**Exercise materials**
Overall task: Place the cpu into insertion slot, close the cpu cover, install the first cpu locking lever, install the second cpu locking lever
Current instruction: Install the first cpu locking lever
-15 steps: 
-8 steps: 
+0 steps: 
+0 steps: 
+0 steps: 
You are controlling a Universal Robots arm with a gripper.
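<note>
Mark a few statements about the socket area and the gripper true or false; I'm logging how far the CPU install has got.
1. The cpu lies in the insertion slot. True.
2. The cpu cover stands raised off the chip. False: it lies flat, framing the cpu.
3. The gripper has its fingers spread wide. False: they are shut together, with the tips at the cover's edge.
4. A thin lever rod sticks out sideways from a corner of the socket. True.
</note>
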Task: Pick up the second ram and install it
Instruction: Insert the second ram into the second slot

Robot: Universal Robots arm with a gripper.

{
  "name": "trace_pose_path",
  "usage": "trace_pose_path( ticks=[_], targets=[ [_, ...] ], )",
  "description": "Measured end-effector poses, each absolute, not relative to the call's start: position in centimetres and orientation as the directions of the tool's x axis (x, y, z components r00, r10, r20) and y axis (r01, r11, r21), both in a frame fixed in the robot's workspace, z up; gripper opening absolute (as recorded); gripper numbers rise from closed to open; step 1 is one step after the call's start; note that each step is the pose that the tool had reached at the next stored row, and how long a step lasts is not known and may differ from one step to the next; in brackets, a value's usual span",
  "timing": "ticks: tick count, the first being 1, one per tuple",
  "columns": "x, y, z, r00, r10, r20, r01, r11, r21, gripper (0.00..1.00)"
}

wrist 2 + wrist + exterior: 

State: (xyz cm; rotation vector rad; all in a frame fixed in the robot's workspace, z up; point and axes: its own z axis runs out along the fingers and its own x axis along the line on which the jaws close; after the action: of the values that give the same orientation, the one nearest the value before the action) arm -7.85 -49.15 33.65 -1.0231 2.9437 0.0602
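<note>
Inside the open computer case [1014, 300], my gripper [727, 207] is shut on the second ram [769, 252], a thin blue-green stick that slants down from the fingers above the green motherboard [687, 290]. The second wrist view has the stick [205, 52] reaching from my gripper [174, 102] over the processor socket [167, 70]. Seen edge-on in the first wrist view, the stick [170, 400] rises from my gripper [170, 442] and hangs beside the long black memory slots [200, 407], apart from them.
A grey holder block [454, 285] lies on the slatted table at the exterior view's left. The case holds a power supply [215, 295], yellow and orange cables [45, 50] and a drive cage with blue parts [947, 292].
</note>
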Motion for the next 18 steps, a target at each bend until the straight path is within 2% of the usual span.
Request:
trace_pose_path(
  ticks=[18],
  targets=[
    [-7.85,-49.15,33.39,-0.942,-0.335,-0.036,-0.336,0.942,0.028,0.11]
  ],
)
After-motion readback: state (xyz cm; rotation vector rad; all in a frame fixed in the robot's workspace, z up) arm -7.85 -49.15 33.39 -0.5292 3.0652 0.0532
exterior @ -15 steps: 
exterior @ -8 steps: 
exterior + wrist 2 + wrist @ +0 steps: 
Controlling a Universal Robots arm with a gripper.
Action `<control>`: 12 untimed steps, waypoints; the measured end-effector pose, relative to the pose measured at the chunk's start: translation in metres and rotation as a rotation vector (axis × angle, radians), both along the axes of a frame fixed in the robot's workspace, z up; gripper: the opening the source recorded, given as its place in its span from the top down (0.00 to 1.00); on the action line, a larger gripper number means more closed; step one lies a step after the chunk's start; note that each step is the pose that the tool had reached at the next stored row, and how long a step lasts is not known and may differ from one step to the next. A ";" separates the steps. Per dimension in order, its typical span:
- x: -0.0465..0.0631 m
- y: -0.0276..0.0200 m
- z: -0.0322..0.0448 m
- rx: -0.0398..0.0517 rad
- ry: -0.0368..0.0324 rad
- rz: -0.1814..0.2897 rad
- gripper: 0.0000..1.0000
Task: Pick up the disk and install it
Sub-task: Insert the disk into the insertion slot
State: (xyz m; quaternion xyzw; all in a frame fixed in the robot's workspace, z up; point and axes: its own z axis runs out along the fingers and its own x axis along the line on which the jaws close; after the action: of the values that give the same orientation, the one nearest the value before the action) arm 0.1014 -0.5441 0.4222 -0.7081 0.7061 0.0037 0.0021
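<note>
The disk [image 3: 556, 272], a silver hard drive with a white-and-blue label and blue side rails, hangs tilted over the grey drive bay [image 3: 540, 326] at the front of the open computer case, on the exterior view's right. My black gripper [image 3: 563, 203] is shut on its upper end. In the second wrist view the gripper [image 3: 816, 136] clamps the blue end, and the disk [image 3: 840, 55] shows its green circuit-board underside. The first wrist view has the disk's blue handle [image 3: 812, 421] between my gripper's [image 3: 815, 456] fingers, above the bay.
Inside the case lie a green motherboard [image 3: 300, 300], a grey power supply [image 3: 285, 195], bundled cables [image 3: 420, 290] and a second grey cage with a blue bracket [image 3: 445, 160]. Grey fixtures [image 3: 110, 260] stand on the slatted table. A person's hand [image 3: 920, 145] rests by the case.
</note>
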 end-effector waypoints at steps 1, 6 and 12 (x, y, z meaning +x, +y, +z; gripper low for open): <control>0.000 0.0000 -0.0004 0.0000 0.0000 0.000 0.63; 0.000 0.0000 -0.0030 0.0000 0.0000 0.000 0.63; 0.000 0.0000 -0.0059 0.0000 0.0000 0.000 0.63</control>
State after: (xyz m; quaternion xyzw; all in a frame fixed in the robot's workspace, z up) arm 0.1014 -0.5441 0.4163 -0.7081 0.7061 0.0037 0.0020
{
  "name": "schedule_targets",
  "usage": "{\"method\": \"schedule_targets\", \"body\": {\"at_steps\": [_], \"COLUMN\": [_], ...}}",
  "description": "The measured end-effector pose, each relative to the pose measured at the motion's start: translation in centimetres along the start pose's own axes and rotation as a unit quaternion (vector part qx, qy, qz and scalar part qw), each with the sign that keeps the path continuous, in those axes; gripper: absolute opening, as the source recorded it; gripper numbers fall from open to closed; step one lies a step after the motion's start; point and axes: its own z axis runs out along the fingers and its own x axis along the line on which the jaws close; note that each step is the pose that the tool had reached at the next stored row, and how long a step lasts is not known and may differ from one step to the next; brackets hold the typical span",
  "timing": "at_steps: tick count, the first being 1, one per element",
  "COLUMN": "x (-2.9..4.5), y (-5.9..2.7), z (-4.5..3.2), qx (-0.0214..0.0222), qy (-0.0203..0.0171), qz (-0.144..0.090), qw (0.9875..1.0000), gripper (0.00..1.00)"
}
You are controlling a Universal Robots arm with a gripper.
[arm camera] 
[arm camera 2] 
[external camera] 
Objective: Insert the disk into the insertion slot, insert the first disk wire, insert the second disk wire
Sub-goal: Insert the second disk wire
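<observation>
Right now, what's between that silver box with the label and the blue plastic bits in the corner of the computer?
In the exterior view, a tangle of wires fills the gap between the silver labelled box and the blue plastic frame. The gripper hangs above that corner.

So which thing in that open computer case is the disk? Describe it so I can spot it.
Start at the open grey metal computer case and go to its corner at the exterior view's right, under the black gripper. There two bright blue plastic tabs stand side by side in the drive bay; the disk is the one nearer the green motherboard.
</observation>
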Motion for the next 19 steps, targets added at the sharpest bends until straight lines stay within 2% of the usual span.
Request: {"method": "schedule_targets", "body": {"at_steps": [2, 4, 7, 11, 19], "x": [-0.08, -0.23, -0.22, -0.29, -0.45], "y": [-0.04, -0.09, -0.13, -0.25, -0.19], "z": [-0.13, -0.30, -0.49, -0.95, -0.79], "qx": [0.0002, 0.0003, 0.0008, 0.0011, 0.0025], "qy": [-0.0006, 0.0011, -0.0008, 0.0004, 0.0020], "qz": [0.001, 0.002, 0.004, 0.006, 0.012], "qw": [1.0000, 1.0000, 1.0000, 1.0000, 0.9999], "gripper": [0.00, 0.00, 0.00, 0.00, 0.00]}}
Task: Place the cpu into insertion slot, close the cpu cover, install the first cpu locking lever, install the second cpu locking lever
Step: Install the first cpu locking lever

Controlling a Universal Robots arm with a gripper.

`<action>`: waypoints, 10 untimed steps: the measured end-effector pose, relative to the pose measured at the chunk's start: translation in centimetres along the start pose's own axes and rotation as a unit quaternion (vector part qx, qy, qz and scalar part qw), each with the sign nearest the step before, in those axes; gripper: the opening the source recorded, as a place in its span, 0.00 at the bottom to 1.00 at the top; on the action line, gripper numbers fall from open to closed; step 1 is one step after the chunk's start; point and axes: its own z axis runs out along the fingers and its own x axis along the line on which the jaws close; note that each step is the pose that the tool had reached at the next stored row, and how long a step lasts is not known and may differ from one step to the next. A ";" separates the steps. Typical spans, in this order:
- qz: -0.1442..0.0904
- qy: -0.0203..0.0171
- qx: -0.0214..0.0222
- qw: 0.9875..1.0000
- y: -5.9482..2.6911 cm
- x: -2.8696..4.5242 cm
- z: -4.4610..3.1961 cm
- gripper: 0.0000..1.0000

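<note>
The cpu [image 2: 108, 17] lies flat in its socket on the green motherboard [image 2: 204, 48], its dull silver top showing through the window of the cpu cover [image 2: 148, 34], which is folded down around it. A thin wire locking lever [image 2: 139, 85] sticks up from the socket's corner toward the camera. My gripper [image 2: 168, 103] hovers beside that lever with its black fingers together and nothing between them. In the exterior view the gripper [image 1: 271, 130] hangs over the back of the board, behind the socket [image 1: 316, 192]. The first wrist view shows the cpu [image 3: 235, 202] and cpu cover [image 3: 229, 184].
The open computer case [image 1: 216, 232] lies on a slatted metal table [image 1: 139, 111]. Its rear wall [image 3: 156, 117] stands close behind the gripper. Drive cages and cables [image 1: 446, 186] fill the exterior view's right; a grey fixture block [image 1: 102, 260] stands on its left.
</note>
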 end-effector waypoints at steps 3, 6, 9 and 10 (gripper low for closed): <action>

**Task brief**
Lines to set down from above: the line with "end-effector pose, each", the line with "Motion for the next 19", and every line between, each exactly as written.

**Solution to the problem**
  "description": "The measured end-effector pose, each relative to the pose measured at the motion's start: translation in centimetres along the start pose's own axes and rotation as a unit quaternion (vector part qx, qy, qz and scalar part qw), each with the sign that keeps the path continuous, in those axes; gripper: absolute opening, as the source recorded it; gripper numbers fall from open to closed; step one lies a step after the motion's start; point and axes: its own z axis runs out along the fingers and its own x axis along the line on which the jaws close; note that each step is the pose that the tool had reached at the next stored row, and how long a step lasts is not known and may differ from one step to the next; brackets hold the typical span",
  "timing": "at_steps: tick count, the first being 1, one per element",
  "COLUMN": "x (-2.9..4.5), y (-5.9..2.7), z (-4.5..3.2), qx (-0.0214..0.0222), qy (-0.0203..0.0171), qz (-0.144..0.090), qw (0.9875..1.0000), gripper (0.00..1.00)"
}
You are controlling a Universal Robots arm with a gripper.
[arm camera] 
[arm camera 2] 
[external camera] 
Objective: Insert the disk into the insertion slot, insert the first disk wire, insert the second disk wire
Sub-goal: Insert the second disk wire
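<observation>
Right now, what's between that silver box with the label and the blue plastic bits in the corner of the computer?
In the exterior view, a tangle of wires fills the gap between the silver labelled box and the blue plastic frame. The gripper hangs above that corner.

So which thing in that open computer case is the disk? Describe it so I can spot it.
Start at the open grey metal computer case and go to its corner at the exterior view's right, under the black gripper. There two bright blue plastic tabs stand side by side in the drive bay; the disk is the one nearer the green motherboard.
</observation>
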Motion for the next 19 steps, targets added at the sharpest bends until straight lines stay within 2% of the usual span.

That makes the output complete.